WHAT YOU ARE ASKED TO DO = From the data below, repeat exactly the lines from the line with "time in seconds" to the line with "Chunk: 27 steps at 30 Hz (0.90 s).", both included.

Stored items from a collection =
--- START ---

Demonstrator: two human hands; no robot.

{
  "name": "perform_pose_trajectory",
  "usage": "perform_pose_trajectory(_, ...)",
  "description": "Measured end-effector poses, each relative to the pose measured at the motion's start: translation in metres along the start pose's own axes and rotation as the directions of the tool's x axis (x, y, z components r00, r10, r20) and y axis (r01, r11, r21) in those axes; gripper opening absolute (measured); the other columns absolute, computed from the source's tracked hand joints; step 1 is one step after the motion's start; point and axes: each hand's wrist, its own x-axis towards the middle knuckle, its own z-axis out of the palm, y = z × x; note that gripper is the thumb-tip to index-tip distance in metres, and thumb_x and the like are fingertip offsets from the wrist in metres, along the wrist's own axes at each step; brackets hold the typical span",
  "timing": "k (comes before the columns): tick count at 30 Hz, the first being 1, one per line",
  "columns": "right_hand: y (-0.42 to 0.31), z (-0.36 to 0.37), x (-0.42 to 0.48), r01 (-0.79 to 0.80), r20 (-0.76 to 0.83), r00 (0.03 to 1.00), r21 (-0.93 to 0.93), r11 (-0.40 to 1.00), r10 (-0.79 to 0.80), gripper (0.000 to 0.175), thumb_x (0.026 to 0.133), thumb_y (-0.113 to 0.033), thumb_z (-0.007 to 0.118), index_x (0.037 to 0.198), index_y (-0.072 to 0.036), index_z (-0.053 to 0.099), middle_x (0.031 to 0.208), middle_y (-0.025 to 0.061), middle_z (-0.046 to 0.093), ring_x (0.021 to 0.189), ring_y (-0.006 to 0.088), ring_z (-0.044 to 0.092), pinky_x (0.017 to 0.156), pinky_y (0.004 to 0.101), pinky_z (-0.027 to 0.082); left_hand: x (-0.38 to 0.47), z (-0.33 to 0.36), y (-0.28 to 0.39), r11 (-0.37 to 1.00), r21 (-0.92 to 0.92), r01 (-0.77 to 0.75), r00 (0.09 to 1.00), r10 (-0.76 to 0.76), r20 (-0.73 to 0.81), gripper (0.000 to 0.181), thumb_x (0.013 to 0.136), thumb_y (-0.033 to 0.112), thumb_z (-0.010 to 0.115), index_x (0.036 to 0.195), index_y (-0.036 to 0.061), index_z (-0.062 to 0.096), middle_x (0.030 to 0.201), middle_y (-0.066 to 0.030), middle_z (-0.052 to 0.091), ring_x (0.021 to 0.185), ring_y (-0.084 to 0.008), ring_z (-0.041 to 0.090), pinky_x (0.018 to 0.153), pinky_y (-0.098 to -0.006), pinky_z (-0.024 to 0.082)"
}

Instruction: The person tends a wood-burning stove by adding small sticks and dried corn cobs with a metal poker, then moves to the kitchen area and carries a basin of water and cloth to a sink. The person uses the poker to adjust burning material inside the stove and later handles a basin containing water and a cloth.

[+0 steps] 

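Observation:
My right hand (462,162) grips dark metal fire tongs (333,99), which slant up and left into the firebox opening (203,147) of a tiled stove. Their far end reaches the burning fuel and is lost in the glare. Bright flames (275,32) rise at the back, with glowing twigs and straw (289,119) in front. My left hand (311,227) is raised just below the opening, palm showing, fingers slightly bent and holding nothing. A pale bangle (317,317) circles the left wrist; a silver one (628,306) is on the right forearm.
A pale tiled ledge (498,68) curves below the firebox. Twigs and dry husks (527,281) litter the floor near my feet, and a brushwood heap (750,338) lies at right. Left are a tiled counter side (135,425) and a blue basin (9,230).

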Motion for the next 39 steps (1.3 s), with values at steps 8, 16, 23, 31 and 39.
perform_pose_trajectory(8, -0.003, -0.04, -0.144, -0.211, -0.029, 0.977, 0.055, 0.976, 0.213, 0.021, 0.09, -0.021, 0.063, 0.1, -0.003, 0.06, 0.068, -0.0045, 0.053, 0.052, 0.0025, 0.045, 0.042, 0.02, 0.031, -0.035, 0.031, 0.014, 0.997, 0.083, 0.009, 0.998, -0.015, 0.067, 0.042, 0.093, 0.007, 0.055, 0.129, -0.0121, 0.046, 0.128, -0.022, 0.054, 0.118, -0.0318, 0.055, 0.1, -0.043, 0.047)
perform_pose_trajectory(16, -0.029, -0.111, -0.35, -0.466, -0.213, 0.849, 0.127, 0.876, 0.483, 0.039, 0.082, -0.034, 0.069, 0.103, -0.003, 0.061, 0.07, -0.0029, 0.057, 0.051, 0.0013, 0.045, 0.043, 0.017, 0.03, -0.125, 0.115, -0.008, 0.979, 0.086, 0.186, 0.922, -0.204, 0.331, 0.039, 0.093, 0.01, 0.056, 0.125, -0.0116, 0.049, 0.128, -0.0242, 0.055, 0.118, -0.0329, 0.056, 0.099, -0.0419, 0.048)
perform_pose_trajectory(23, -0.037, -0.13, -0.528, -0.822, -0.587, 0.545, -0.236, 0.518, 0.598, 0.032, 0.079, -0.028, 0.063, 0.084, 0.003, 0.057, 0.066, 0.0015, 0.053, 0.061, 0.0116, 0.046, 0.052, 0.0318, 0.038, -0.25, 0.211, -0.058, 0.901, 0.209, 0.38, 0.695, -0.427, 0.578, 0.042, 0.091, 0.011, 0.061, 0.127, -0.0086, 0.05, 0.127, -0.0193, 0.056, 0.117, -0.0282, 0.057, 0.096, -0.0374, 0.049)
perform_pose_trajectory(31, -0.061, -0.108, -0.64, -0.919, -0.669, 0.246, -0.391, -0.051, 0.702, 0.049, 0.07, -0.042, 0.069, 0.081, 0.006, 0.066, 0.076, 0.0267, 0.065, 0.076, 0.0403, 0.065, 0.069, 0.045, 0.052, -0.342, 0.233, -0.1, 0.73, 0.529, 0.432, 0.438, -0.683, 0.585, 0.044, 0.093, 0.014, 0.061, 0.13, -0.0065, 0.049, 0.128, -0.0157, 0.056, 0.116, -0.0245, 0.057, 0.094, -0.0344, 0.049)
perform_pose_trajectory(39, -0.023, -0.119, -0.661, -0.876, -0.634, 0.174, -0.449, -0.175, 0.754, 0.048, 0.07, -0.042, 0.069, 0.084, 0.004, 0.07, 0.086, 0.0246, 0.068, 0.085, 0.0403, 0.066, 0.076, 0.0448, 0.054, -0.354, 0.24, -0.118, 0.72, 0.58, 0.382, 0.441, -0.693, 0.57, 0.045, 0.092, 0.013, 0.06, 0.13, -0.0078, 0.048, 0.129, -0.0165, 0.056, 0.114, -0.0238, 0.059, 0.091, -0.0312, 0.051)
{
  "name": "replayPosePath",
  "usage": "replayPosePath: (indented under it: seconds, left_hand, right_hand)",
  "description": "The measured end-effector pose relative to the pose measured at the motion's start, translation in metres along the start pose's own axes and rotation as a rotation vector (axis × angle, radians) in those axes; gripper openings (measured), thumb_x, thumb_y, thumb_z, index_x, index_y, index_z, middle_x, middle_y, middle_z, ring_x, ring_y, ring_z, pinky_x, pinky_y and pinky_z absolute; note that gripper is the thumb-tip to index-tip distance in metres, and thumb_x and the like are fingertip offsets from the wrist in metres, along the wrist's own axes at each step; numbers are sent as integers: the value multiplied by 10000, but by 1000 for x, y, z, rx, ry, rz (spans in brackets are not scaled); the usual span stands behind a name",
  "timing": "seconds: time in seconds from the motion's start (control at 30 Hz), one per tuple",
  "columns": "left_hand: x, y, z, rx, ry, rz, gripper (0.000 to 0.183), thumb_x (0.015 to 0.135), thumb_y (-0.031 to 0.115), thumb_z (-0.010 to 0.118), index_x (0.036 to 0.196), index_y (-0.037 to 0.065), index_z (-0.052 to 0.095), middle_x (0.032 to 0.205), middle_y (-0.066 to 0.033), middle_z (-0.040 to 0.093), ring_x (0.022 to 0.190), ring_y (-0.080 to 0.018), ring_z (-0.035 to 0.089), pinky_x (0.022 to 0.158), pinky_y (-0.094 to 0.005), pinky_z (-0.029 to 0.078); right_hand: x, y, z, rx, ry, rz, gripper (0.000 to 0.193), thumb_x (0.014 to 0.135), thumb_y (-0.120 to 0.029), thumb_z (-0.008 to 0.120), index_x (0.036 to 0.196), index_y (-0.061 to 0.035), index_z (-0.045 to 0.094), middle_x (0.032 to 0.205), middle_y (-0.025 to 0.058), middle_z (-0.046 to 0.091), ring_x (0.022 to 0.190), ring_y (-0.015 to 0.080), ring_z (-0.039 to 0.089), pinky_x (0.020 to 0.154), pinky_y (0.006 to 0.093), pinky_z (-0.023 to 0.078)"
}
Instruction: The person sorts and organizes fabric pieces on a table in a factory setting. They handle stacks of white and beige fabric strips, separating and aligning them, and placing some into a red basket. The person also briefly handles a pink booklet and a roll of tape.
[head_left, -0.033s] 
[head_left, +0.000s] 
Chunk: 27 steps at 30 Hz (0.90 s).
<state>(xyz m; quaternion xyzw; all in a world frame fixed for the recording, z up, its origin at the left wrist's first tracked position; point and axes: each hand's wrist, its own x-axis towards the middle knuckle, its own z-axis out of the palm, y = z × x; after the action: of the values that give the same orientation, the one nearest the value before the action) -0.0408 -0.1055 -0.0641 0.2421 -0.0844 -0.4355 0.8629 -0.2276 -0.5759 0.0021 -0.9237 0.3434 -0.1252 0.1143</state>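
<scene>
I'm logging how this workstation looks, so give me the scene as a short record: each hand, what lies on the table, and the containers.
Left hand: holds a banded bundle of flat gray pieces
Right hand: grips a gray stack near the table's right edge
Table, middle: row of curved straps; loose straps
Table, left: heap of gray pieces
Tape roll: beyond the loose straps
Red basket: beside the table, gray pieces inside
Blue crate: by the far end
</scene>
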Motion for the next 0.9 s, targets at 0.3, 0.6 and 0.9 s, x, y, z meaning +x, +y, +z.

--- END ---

SOLUTION TO THE EXERCISE =
  "timing": "seconds: time in seconds from the motion's start (control at 30 Hz), one per tuple",
  "columns": "left_hand: x, y, z, rx, ry, rz, gripper (0.000 to 0.183), thumb_x (0.015 to 0.135), thumb_y (-0.031 to 0.115), thumb_z (-0.010 to 0.118), index_x (0.036 to 0.196), index_y (-0.037 to 0.065), index_z (-0.052 to 0.095), middle_x (0.032 to 0.205), middle_y (-0.066 to 0.033), middle_z (-0.040 to 0.093), ring_x (0.022 to 0.190), ring_y (-0.080 to 0.018), ring_z (-0.035 to 0.089), pinky_x (0.022 to 0.158), pinky_y (-0.094 to 0.005), pinky_z (-0.029 to 0.078); right_hand: x, y, z, rx, ry, rz, gripper (0.000 to 0.193), thumb_x (0.014 to 0.135), thumb_y (-0.120 to 0.029), thumb_z (-0.008 to 0.120), index_x (0.036 to 0.196), index_y (-0.061 to 0.035), index_z (-0.045 to 0.094), middle_x (0.032 to 0.205), middle_y (-0.025 to 0.058), middle_z (-0.046 to 0.091), ring_x (0.022 to 0.190), ring_y (-0.015 to 0.080), ring_z (-0.039 to 0.089), pinky_x (0.020 to 0.154), pinky_y (0.006 to 0.093), pinky_z (-0.023 to 0.078)"
}
Instruction: The person sorts and organizes fabric pieces on a table in a factory setting. They handle stacks of white and beige fabric strips, separating and aligning them, and placing some into a red basket. The person also briefly handles a pink booklet and a roll of tape.
[head_left, -0.033s] 
[head_left, +0.000s] 
Chunk: 27 steps at 30 Hz (0.90 s).

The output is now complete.